A gestão estadual, por meio da Agência de Recursos Hídricos (AERH), alega que “não possui critério” para isso e também não dispõe de “estudos hidrogeológicos que permitam obter o tempo de recuperação dos aquíferos acessados no Estado”.
A perfuração dos poços é feita sem a exigência de licenciamento ambiental ou autorização, segundo o Instituto Estadual de Meio Ambiente e Recursos Hídricos (Iema), porque “não há instrumento legal que exija o prévio licenciamento ambiental ou autorização para perfuração de poços. Esta avaliação, diz, “normalmente” está vinculada ao licenciamento dos próprios empreendimentos, concedidos décadas atrás.
Mas deveriam ter, tanto que os próprios órgãos informam sobre o “desenvolvimento de um cadastro estadual e normatização pertinente ao tema, para termos condições de estruturar a base hidrogeológica do Estado”. Anunciam as primeiras publicações para o início de 2016.
Sem normas específicas, hoje as empresas apenas precisam, conforme instrução normativa da Agência Nacional de Águas (ANA), fazer o registro no Cadastro Nacional de Usuários de Recursos Hídricos (CNARH), primeira etapa para a regularização quanto ao uso das águas subterrâneas, e depois acionar o órgão ambiental estadual com os pedidos para a abertura dos poços.
No Estado, as empresas não enfrentam qualquer dificuldade em abrir poços, nem mesmo em plena crise hídrica, como ocorreu no início deste ano.

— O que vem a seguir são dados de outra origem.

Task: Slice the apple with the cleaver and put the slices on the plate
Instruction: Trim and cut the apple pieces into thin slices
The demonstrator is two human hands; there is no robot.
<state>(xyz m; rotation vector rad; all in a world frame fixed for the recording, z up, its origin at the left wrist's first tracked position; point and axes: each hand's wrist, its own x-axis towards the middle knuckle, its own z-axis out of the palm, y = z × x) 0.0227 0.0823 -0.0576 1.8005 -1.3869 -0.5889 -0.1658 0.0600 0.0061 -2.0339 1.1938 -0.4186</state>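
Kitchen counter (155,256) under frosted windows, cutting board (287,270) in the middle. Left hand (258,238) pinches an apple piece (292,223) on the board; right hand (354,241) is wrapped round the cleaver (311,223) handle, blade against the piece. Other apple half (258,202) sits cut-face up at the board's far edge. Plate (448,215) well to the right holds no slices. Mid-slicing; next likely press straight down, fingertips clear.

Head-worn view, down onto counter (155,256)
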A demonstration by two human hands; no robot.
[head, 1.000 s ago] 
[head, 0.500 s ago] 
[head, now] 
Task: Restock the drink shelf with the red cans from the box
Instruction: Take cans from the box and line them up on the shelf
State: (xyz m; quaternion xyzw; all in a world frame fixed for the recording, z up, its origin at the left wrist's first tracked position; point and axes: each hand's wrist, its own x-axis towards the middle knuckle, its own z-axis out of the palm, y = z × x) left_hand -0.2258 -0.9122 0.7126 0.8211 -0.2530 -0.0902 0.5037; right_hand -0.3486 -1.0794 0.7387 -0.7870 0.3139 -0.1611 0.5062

Na época a Vale perfurou dois poços dos cinco permitidos pelo Iema em sua planta no Complexo de Tubarão, com vazões máximas de 115 metros cúbicos por hora – os documentos não permitem saber se, hoje, todos já estão perfurados. No mesmo período, a Arcelor Tubarão também solicitou a perfuração de “novos poços” – não informa a quantidade nem se já operam -, com vazões máximas de 200 metros cúbicos por hora. A siderúrgica também capta água subterrânea na unidade de Cariacica.
O Iema justificou a medida como necessária para que “o sistema produtivo das empresas não sofressem impactos significativos”. E, que, ao analisar os pedidos, “ficou constatada ausência de instrumentos técnicos e legais que poderiam proibir, inibir ou restringir tal prática”. Além disso, informou que pediu novos estudos à Vale – a Arcelor na época ainda não havia perfurado os poços -, mas não os apresentou.
“Até que não se tenha o parecer técnico conclusivo, entende-se que não há irregularidade no trâmite do processo e na atividade de captação”, informou o Iema nos ofícios ao deputado.
Gilsinho questionou o órgão sobre os licenciamentos ambientais para a perfuração dos poços pela Vale e ArcelorMittal em maio deste ano. O processo só retornou à Assembleia seis meses depois.
Riscos
A Vale, que tinha sete poços em 2007, passou a 87 em 2015. Na Comissão Parlamentar de Inquérito (CPI) do Pó Preto da Assembleia Legislativa, concluída neste ano, a empresa mentiu ao transformar os 87 poços para seu abastecimento em piezômetros (furos que servem para monitorar os níveis da água nos aquíferos). Em 2007, dos sete poços artesianos existentes, dois eram piezômetros.
As unidades da ArcelorMittal Tubarão e Cariacica, assim como a Vale, são grandes consumidoras da água subterrânea.
No caso da Vale, em ação civil pública que tramita na Justiça Federal, a Prefeitura de Vitória requer a proibição da empresa de perfurar poços artesianos. A medida deve ser determinada ainda aos vizinhos, que correm risco de contrair doenças, devido à contaminação dos aquíferos com bactérias e componentes químicos, que ameaçam ainda a agricultura e a pecuária (irrigação e dessedentação de animais).
A prefeitura se baseia, para isso, em análises do solo e das águas subterrâneas que mostram concentração de compostos inorgânicos acima das normas e padrões previstos nas Resoluções 420/2005 e 396/2008, do Conselho Nacional do Meio Ambiente (Conama).
O problema também foi levado ao Conselho Municipal de Meio Ambiente (Comdema) pelo conselheiro Eraylton Moreschi Junior. Ele questiona a legalidade do uso de todos os poços artesianos das empresas e se as condições de uso desta água estão em acordo com a Política Nacional de Recursos Hídricos (PNRH).